- Source records -
━━━━━━━━━━

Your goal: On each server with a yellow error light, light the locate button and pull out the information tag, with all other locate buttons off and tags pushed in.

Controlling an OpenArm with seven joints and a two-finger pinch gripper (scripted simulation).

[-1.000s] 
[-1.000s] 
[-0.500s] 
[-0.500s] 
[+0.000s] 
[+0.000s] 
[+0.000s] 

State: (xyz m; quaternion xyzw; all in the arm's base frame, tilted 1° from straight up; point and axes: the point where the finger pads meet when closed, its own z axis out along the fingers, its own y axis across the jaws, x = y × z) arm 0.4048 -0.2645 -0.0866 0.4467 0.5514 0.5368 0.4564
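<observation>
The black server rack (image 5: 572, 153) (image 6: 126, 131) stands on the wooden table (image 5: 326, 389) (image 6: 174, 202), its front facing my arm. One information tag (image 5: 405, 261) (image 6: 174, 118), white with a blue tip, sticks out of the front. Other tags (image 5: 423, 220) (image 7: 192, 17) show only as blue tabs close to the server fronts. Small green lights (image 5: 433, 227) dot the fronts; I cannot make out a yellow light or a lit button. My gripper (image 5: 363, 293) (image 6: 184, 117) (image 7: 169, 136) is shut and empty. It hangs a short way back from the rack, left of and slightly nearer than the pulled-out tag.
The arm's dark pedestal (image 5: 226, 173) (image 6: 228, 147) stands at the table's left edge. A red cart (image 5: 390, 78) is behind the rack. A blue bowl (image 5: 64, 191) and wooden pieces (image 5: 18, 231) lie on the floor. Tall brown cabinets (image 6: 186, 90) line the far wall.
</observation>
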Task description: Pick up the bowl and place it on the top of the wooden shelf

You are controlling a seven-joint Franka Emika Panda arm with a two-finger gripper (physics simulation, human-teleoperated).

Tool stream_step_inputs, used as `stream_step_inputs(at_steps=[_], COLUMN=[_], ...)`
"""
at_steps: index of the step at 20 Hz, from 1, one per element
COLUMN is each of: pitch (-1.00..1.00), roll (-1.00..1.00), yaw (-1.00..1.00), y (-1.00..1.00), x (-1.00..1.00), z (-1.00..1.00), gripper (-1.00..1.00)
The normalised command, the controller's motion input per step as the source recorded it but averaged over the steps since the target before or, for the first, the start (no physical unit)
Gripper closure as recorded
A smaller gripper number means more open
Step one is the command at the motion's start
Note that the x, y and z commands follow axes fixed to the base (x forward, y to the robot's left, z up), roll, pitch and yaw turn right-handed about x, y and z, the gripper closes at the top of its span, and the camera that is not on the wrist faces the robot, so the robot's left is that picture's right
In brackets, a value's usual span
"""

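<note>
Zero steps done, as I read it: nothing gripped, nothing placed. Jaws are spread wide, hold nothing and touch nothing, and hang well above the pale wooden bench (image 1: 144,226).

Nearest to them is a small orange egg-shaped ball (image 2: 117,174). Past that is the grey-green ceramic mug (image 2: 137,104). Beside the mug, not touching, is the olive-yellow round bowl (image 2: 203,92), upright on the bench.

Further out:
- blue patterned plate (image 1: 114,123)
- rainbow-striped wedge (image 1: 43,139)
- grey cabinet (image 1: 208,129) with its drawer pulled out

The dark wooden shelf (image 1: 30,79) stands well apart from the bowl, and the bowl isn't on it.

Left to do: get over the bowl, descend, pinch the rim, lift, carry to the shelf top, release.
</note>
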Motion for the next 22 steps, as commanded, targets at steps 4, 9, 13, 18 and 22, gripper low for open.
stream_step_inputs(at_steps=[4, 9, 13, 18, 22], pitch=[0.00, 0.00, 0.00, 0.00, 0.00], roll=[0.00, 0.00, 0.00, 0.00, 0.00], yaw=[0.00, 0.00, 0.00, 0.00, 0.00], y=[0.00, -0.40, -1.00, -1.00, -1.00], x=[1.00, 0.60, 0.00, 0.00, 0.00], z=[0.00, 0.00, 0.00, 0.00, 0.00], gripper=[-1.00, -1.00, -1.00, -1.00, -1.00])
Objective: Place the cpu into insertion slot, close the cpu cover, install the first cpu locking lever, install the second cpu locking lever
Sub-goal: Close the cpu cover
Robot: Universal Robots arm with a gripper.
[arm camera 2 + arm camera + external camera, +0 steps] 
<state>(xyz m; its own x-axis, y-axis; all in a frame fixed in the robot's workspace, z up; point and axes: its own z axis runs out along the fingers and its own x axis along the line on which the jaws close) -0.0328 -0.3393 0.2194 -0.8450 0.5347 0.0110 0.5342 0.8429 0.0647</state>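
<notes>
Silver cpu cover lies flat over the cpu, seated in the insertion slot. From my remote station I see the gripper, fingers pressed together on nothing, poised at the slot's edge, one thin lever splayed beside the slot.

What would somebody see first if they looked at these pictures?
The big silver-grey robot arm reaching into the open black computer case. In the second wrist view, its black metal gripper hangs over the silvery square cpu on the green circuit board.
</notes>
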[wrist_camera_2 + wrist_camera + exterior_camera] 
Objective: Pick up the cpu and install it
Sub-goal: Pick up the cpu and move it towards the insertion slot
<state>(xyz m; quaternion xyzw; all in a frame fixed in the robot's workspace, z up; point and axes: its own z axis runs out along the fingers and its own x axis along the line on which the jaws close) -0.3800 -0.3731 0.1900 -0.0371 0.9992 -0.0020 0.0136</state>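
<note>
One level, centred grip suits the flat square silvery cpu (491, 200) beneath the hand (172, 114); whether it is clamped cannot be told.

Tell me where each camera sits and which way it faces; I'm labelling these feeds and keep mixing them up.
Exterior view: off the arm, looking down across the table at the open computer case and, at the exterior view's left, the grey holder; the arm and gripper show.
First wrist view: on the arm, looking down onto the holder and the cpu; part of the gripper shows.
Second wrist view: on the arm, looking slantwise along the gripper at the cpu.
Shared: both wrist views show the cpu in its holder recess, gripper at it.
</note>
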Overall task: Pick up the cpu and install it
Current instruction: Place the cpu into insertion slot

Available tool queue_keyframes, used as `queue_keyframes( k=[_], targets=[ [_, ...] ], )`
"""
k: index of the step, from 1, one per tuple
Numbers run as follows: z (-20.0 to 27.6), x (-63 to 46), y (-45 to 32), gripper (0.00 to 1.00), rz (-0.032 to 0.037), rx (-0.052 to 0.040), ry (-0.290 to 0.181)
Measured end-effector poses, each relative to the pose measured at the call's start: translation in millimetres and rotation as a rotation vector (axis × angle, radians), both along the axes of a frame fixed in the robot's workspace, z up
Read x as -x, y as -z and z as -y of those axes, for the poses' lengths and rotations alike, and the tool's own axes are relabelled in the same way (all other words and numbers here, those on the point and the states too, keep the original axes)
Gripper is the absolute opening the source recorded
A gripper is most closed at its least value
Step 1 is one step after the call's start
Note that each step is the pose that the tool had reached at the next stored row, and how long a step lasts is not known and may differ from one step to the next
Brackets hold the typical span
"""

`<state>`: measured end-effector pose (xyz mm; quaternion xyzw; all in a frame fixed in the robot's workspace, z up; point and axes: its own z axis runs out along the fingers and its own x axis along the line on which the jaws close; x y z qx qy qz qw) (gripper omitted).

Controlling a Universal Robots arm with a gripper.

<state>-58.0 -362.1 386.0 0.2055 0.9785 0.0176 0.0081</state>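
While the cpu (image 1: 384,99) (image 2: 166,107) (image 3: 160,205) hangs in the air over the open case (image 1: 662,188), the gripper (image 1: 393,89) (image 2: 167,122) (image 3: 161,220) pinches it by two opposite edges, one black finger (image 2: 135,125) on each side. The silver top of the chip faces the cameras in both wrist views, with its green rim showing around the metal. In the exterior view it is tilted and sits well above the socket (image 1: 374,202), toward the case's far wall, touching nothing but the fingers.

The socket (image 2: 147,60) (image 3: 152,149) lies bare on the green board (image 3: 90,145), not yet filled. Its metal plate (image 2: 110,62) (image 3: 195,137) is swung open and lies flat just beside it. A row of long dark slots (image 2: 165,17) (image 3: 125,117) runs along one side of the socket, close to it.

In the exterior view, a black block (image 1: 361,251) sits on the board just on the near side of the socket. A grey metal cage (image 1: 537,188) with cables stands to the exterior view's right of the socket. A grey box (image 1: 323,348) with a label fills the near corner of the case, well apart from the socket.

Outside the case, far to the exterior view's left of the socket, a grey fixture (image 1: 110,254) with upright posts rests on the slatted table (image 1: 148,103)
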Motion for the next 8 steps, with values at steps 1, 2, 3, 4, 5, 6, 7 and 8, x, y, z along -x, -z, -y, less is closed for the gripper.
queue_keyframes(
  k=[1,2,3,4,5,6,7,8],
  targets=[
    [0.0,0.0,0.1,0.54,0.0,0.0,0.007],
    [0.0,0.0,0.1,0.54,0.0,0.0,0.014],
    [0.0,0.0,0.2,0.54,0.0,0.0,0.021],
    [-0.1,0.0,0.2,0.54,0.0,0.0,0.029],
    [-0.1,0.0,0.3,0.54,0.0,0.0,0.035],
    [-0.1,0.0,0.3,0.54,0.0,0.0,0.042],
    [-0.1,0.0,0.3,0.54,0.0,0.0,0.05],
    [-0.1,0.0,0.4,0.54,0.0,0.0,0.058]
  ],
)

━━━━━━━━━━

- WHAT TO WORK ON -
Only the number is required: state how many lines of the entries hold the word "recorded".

- SOLVED EXERCISE -
3